WHAT NEEDS TO BE DONE
Reproduce the entries shown below only from the line with "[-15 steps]" down to the line with "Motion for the", keeping both end lines and copying each one exactly.

SUPPLIED ENTRIES
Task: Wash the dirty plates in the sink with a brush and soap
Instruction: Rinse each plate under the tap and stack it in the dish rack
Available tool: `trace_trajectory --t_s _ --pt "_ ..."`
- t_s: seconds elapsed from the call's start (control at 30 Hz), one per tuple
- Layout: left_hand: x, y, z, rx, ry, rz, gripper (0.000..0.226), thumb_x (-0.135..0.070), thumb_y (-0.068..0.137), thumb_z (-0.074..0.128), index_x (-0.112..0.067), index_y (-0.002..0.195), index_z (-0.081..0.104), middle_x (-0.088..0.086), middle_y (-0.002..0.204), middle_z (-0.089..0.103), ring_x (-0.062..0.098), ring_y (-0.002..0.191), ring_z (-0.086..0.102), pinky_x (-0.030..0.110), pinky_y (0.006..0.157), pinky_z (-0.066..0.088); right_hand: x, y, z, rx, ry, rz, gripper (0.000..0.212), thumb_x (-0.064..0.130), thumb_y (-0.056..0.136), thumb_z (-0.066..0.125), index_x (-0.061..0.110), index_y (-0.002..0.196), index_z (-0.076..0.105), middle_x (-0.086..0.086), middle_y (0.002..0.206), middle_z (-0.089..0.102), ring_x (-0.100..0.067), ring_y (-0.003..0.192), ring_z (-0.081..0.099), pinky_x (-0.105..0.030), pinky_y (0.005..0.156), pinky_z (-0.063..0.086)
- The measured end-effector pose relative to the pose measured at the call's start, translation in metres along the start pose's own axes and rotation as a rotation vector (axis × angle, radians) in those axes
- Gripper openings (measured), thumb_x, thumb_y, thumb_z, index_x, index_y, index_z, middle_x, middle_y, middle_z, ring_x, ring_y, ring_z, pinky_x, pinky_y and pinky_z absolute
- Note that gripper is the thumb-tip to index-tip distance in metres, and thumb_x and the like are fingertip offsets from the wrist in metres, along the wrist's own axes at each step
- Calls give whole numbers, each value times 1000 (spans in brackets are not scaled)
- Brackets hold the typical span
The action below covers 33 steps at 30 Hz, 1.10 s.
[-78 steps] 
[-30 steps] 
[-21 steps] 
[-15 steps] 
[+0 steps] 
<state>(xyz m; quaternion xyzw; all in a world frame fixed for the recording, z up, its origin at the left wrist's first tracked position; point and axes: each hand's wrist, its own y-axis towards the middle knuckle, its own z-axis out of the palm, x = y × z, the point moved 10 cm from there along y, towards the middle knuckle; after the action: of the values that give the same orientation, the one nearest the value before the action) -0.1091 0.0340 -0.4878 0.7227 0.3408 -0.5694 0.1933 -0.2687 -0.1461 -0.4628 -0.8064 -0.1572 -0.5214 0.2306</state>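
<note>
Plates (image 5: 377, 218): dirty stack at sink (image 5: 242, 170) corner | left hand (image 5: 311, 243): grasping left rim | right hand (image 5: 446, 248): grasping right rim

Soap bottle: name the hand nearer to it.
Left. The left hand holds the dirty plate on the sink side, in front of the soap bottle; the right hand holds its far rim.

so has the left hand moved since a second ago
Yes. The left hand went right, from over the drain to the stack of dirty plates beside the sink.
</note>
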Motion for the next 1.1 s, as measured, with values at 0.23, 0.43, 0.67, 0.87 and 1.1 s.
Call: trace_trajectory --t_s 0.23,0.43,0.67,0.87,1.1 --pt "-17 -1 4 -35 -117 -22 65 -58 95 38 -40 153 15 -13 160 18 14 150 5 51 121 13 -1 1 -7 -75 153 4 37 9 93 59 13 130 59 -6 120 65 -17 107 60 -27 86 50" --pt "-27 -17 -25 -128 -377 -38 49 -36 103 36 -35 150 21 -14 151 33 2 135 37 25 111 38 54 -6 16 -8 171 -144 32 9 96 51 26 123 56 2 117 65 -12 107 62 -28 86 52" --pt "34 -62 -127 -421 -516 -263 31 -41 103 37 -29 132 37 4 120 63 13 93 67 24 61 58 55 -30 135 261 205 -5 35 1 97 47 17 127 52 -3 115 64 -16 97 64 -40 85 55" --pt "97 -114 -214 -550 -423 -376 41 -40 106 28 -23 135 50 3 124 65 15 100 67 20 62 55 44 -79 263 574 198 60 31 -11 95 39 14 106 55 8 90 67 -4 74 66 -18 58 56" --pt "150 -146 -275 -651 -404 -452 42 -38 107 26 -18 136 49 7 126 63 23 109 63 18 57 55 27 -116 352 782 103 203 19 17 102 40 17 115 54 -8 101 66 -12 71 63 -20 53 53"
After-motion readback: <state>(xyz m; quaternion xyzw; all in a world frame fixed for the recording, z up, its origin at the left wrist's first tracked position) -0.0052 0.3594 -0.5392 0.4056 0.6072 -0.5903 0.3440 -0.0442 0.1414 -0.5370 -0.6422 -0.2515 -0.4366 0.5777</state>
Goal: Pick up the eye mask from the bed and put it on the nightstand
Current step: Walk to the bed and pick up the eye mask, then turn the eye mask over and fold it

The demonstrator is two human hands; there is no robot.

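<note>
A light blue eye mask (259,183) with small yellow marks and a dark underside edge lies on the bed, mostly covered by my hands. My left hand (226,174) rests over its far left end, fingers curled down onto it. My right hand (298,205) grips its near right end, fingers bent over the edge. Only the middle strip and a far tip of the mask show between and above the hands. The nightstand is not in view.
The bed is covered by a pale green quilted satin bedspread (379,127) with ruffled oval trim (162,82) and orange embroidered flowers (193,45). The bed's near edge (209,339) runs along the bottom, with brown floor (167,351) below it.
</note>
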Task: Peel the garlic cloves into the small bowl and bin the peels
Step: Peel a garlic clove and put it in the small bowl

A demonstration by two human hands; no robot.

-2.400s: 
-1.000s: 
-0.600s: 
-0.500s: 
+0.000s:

RESPONSE TO THE TASK
[-15 steps] 
[+0 steps] 
<state>(xyz m; quaternion xyzw; all in a world frame fixed for the recording, z up, its origin at the left wrist's first tracked position; point and axes: each hand's wrist, its own y-axis towards the middle knuckle, its own z-axis out of the palm, x = y × z, the point moved 10 cm from there along y, towards the middle knuckle; after the action: of the values that give the same orientation, the one nearest the value before the action) -0.1091 0.0340 -0.4878 0.7227 0.3408 -0.5694 0.1933 -0.2687 -0.1461 -0.4628 -0.8064 -0.1572 -0.5214 0.2306</state>
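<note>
Plates (image 5: 377, 218): dirty stack at sink (image 5: 242, 170) corner | left hand (image 5: 311, 243): grasping left rim | right hand (image 5: 446, 248): grasping right rim

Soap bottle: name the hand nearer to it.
Left. The left hand holds the dirty plate on the sink side, in front of the soap bottle; the right hand holds its far rim.

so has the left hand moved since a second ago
Yes. The left hand went right, from over the drain to the stack of dirty plates beside the sink.
</note>
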Motion for the next 1.1 s, as measured, with values at 0.23, 0.43, 0.67, 0.87 and 1.1 s.

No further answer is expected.